Billions of Football fans worldwide were thrilled last month as the UEFA Football Champions League entered its group stage. 32 of the best clubs in European football are now competing for the cup. According to the Telegraph, Man City has the best shot of winning the tourney this year, followed by Paris Saint Germain, Liverpool, Bayern Munich, Real Madrid, and Tottenham. And while the best players in the world play on the field, cybercriminals are set to embark on a very different game – one played in cyberspace.
You don’t think of football when discussing cybersecurity, but there is little difference between a major football club and other enterprises regarding an attacker’s motivation. Why would a threat actor try to target a football club? First, football clubs depend on online functionalities for their day-to-day work. Fan outreach, internal communications, scouting routines, and more all rely on the internet. In November 2020, Manchester United announced that it was targeted and breached by a disruptive attack that prevented club staff from accessing their emails and other functionalities, according to Sky Sports. Such a scenario is a textbook example of a ransom-motivated attack to which clubs are susceptible.
Second, like retail chains, entertainment companies, or large corporations, football clubs often manage e-commerce shops for their merchandise and store lots of fans’ sensitive data such as payment information used to buy tickets to games and stadium tours, personal information like account logins, home addresses, and phone numbers, in-stadium preferences, and many other data points.
To understand how targeted the major European football clubs are, we double-clicked on one of the most popular services available today in the cybercrime underground — Initial Access Brokers (IABs). These markets sell access to compromised endpoints for as little as $10, allowing threat actors to get a beachhead into almost every enterprise and vendor. Unfortunately, football clubs are no different.
According to our data, more than 5,000 compromised logins (usernames and passwords) of Champions League football clubs’ websites were offered for sale on IABs markets over the last 12 months. Unsurprisingly, more than half of them were logins to Barcelona, Liverpool, Manchester City, and Juventus websites.

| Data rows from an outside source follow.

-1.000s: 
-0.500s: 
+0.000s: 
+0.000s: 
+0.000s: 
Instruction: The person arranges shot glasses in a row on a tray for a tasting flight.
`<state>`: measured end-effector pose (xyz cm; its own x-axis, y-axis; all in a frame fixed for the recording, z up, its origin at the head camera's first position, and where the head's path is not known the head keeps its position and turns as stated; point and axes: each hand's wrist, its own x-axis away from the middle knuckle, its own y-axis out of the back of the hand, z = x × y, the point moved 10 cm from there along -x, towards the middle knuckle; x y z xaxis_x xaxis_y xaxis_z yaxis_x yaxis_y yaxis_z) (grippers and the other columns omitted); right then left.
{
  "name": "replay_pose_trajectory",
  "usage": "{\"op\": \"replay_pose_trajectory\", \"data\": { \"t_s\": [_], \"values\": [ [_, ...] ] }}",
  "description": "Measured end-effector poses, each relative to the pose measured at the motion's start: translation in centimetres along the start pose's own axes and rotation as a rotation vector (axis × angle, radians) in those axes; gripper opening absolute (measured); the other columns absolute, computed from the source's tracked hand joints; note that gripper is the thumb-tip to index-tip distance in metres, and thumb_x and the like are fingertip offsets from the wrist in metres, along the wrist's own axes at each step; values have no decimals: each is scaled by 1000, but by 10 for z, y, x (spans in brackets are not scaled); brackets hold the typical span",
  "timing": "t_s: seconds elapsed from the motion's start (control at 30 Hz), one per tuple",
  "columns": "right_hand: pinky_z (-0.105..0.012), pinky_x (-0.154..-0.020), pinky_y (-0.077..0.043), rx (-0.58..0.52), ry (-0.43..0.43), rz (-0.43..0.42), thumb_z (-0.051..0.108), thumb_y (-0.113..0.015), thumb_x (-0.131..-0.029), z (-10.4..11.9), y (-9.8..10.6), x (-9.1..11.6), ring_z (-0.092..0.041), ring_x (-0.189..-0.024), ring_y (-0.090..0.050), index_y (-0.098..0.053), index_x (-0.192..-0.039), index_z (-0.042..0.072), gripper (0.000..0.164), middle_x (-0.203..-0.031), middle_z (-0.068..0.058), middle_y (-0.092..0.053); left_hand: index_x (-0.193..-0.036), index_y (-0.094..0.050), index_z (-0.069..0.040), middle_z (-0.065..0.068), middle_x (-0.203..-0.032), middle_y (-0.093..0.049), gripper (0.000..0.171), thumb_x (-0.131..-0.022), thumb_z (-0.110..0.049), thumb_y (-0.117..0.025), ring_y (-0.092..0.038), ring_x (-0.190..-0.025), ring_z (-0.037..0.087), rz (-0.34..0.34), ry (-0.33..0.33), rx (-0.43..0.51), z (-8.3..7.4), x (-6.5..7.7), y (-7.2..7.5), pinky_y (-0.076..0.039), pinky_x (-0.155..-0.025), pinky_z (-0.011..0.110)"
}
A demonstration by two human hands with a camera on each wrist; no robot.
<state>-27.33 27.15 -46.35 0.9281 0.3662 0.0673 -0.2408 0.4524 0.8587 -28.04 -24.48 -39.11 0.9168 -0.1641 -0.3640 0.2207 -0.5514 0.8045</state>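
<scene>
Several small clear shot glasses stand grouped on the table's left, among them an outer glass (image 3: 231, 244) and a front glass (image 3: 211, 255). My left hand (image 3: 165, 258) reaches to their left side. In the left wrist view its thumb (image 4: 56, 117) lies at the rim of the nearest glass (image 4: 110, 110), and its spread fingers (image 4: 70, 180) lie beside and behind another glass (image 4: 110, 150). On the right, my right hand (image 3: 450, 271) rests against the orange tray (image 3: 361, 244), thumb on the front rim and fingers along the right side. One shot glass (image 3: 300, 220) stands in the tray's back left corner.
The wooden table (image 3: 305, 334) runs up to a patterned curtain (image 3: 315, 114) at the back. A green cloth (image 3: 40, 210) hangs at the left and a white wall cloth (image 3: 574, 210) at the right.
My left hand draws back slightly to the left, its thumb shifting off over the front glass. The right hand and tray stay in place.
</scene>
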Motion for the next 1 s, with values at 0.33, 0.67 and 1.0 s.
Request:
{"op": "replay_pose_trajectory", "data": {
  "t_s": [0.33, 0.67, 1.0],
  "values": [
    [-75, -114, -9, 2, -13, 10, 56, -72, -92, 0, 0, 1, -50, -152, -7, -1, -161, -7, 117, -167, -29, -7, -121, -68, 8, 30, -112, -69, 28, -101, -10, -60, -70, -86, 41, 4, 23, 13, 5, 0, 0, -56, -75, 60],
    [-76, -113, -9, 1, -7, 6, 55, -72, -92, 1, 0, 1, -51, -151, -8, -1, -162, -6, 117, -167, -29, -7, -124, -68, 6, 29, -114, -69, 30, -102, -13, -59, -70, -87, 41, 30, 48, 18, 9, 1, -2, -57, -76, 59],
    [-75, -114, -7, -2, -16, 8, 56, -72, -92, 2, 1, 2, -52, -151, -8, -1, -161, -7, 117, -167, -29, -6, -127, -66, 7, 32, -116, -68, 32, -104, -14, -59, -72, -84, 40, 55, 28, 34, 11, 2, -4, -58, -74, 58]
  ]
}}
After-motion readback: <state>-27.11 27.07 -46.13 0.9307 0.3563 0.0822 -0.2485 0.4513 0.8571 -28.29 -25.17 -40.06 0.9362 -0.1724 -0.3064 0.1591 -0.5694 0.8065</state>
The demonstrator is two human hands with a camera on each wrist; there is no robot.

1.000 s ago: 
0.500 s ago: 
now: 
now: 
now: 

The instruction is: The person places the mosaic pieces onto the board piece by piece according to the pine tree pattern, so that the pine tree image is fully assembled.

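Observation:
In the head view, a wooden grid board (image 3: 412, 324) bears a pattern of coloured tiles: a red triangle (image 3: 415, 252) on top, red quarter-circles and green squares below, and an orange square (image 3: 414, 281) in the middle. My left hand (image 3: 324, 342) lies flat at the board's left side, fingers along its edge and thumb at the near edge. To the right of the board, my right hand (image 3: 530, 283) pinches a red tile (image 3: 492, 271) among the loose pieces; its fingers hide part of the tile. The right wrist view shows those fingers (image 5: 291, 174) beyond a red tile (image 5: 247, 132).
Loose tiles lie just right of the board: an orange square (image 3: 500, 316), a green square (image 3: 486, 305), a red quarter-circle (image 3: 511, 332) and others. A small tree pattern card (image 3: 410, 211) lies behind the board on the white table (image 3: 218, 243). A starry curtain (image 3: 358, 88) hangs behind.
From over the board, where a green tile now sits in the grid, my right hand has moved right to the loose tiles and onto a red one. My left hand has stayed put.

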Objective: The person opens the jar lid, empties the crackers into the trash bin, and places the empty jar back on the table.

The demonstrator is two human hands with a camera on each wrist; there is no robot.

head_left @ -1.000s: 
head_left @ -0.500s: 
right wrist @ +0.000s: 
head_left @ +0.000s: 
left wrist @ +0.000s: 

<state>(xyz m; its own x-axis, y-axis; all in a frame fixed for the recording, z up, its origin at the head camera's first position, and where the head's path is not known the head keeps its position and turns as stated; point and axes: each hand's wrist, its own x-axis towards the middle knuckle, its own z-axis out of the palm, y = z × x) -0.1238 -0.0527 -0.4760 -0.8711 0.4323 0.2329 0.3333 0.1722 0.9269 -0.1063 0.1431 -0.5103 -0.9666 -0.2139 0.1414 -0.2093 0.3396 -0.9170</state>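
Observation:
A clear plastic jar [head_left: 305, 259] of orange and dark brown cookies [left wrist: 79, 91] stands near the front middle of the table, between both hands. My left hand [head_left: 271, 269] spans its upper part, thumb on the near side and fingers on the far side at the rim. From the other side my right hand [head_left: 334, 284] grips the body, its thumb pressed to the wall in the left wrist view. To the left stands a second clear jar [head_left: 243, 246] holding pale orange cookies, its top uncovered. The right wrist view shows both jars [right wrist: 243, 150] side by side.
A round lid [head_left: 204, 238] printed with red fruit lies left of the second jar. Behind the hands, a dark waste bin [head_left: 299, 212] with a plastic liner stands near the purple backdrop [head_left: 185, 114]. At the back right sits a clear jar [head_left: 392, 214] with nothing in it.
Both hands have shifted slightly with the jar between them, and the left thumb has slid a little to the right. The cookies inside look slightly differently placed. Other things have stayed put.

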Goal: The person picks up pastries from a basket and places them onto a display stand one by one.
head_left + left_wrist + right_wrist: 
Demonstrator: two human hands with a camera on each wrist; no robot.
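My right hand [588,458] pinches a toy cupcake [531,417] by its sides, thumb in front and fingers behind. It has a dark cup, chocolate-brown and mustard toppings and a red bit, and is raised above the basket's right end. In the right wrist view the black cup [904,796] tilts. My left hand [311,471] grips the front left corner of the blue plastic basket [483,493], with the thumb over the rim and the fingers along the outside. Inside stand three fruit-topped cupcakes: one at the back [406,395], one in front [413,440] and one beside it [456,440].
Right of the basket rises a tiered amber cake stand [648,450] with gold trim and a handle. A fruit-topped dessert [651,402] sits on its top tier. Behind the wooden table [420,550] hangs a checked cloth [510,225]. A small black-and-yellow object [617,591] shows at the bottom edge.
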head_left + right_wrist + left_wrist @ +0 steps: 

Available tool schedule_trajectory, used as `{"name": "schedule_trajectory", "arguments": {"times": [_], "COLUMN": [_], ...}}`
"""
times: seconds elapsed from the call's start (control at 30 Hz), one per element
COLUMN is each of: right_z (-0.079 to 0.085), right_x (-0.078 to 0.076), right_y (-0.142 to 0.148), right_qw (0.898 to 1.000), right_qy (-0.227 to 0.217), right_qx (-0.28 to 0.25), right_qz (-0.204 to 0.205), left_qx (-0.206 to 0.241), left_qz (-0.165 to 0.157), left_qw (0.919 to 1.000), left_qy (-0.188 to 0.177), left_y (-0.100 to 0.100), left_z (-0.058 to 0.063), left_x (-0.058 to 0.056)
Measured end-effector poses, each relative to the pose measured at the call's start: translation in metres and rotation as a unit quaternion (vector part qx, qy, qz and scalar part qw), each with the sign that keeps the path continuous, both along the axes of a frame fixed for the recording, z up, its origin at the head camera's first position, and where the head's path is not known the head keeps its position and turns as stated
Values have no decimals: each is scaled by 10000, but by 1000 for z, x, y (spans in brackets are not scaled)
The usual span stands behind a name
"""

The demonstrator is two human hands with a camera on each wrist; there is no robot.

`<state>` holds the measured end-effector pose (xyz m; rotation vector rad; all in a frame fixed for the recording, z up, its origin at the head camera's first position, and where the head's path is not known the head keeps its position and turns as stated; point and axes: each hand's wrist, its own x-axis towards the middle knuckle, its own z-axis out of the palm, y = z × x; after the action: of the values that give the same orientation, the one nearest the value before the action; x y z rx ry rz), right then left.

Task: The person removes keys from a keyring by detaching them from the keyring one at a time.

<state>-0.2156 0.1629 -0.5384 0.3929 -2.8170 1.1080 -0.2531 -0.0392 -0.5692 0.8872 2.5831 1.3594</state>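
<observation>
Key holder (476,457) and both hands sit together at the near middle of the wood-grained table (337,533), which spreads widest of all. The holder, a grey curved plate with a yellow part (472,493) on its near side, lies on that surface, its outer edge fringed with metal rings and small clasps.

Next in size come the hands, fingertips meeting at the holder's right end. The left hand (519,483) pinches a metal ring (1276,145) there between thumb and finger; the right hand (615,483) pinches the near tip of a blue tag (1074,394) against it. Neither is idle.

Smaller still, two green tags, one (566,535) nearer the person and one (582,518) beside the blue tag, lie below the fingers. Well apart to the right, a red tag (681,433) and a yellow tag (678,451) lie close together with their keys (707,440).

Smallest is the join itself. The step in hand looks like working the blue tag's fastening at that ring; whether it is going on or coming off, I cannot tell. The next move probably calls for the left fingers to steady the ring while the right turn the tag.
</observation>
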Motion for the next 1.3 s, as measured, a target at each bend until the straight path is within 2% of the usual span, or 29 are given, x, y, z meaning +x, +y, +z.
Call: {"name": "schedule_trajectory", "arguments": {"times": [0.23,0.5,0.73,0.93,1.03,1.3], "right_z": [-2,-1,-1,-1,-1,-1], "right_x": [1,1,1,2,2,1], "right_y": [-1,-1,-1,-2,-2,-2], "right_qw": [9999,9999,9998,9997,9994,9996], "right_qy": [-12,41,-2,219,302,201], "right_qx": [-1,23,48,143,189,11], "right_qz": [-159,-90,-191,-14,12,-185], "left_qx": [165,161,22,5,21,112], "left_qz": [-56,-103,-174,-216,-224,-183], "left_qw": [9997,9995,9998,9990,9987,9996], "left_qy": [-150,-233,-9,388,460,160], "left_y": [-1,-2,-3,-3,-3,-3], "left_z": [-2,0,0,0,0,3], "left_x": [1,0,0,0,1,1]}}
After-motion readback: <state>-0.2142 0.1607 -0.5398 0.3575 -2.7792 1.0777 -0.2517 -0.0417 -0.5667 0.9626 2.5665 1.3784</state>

Assuming that the amount of compromised endpoints represents how targeted a specific football club is, we tried to understand why some clubs are bigger targets than others. We have found several parameters that affect a club’s popularity among cybercriminals:
The country of origin: On average, the English teams were more targeted than teams in any other country. Italy, Spain, France, Portugal, and Germany follow behind — which almost matches UEFA’s country rankingscoefficients: England, Spain, Italy, Germany, France, and Portugal.
The popularity of a club: It’s hard to determine a club’s popularity objectively, but generally speaking, teams that were searched more frequently on Google were more likely to be targeted. The logic is straightforward: searching a club’s name on Google can indicate a desire to buy tickets to the club’s matches or purchase its merchandise — which both usually require a login to the club’s website.
The ranking of a club: There is some correlation between clubs’ hierarchy in UEFA’s club rankingscoefficients and how much threat actors target a club. A thriving club will attract more visits to its website; hence more fans will register to the site to buy match tickets or merchandise. That said, there are a few anomalies in the data, e.g., Atletico Madrid has a small number of compromised logins, although it is ranked 9th in the continent.
The club’s Go-to-market strategy: Some clubs prefer to sell match tickets and merchandise using in-house services, while others prefer to outsource and use a ticket exchange platform. This difference may explain why 2022 Scottish champions Celtic FC had 0 logins sold on the cybercrime underground, as Celtic FC uses eTickeing.co.uk to sell tickets to its matches. On the other hand, Rangers FC, which finished last season in 2nd place, had more than ten logins sold on the cybercrime underground.
Lastly, according to our study, the most targeted group this year is Group C (Barcelona, Bayern Munich, Inter, and Viktoria Plzen), while the “safest” group is Group B (Atletico Madrid, Club Brugge, Porto, and Bayer Leverkusen). May the best club win the 2022/2023 UEFA Champions League!
Table for an infographic:
The UEFA Champions League is just like any other type of money-making initiative. When there is an online entity generating revenue, gathering and storing sensitive customer information, and accessible from devices that can be compromised, even a football club becomes a likely target of cyber criminals and can be broadly exposed on the deep and dark web.
To counter these threats, we recommend that sports franchises – and any other enterprise – take steps to monitor underground channels. Doing so can help them detect nefarious activity and compromised assets, and take responsive action before they are purchased and used to launch an attack.